We report a case of a 47-year-old man who presented with progressive loss of motion and pain in the right shoulder. Radiographs of the shoulder demonstrated dense ossification in the glenoid and humeral head with extension into the periarticular soft tissues. CT and MRI scans confirmed the radiographic findings and also revealed ossification of the glenoid labrum. A radiographic diagnosis of melorheostosis, an uncommon benign sclerosing bone dysplasia, was made. Because of the patient's severe symptomatology, he underwent total shoulder arthroplasty. Histological analysis of the resected masses was consistent with melorheostosis with a few areas covered by a cartilage cap. This case illustrates several uncommon but important features of melorheostosis, including mechanical obstruction of joint motion requiring joint replacement, ossification of the glenoid labrum, and cartilage-covering portions of the intra-articular masses, not to be confused with cartilage-producing tumors.

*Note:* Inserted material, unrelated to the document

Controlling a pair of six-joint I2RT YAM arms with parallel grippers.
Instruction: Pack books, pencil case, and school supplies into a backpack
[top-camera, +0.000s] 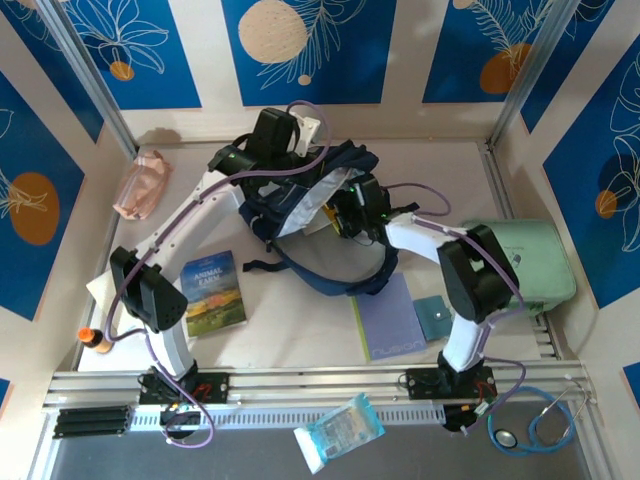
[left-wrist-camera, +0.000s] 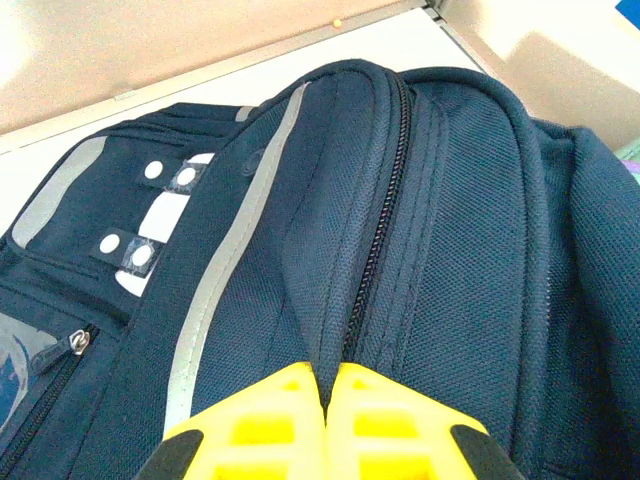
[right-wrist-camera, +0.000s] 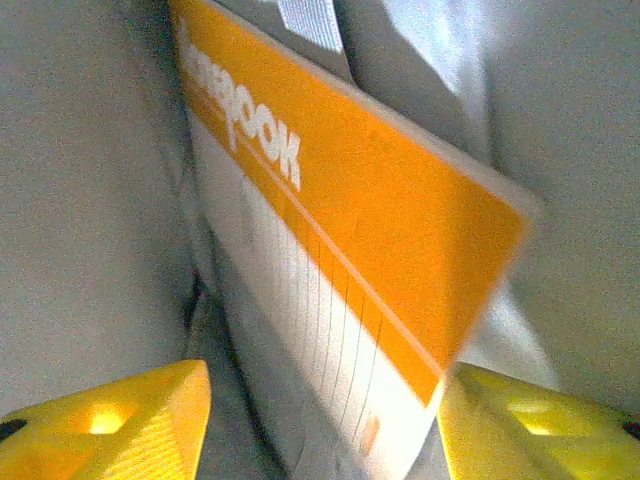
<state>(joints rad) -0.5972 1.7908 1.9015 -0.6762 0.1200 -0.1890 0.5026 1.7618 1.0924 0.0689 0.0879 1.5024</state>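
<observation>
The backpack (left-wrist-camera: 450, 250) lies on the table (top-camera: 300, 325), its zip edge pinched by the left tool (left-wrist-camera: 327, 420); inside its mouth the right tool (right-wrist-camera: 320, 385) stands spread around the white orange-banded book (right-wrist-camera: 350, 220), so I judge one book is in; still out are the Animal Farm book (top-camera: 213, 293) behind the left tool, the pink pencil case (top-camera: 140, 185) to its left, the orange-capped tube (top-camera: 92, 338) farther behind it, and the lavender notebook (top-camera: 392, 318) and teal pad (top-camera: 434, 317) behind the right tool.
</observation>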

Surgical resection of melorheostosis in the ribs.

Melorheostosis is a rare nongenetic developmental anomaly of the cortical bone. We present a 40-year-old woman who was diagnosed with melorheostosis affecting the ribs only. Chronic pain and cosmetic deformity were her presenting symptoms. She underwent posterolateral thoracotomy and excision of the affected ribs, with a satisfactory outcome of this uncommon presentation.

Soft tissue knee contracture of the knee due to melorheostosis, treated by total knee arthroplasty.

Melorheostosis is a rare condition which can cause soft tissue joint contractures. We present a case of melorheostosis causing disabling knee joint contracture, treated successfully by total knee arthroplasty.

[Melorheostosis of the foot: a case report of a rare entity]. / Melorheostose des Fusses: Falldarstellung eines seltenen Krankheitsbildes.

INTRODUCTION: Melorheostosis is a rare bony dysplasia and often recognised just sporadically by chance. CASE REPORT: We present a case of a 15 year old girl who presented a melorheostosis of the left foot. After birth there was recognized a shortening and deformity of the 2nd toe on the left foot. Furthermore she had an interphalangeal hallux valgus that displaced the 2nd toe increasingly. Thus in the last years there were more and more difficulties to wear normal shoes. Conservative therapy was not successful. We performed a lengthening extending osteotomy of the 2nd toe (a modified Weil osteotomy) and an Akin osteotomy of the interphalangeal hallux valgus. Since the surgical procedure the patient is out of any complaints. DISCUSSION: We demonstrate the radiologic and histologic findings and discuss the relevant literature and possible etiology.

Melorheostosis--an unusual cause of amputation.

A 24-year-old female developed, in infancy, progressive right upper and lower limb muscle and soft tissue contractures and had a diagnosis of melorheostosis made on X-ray and pathological specimens. At the age of 11 years she began to have pain in the right hip and lower limb and this later became the dominant feature. She ultimately required amputation through the right hip joint and prosthetic fitting. She now has independent mobility with her prosthesis and has had no recurrence of pain. Her right arm remains flexed, shortened and contracted, but some hand function is retained. A review of the medical literature is discussed.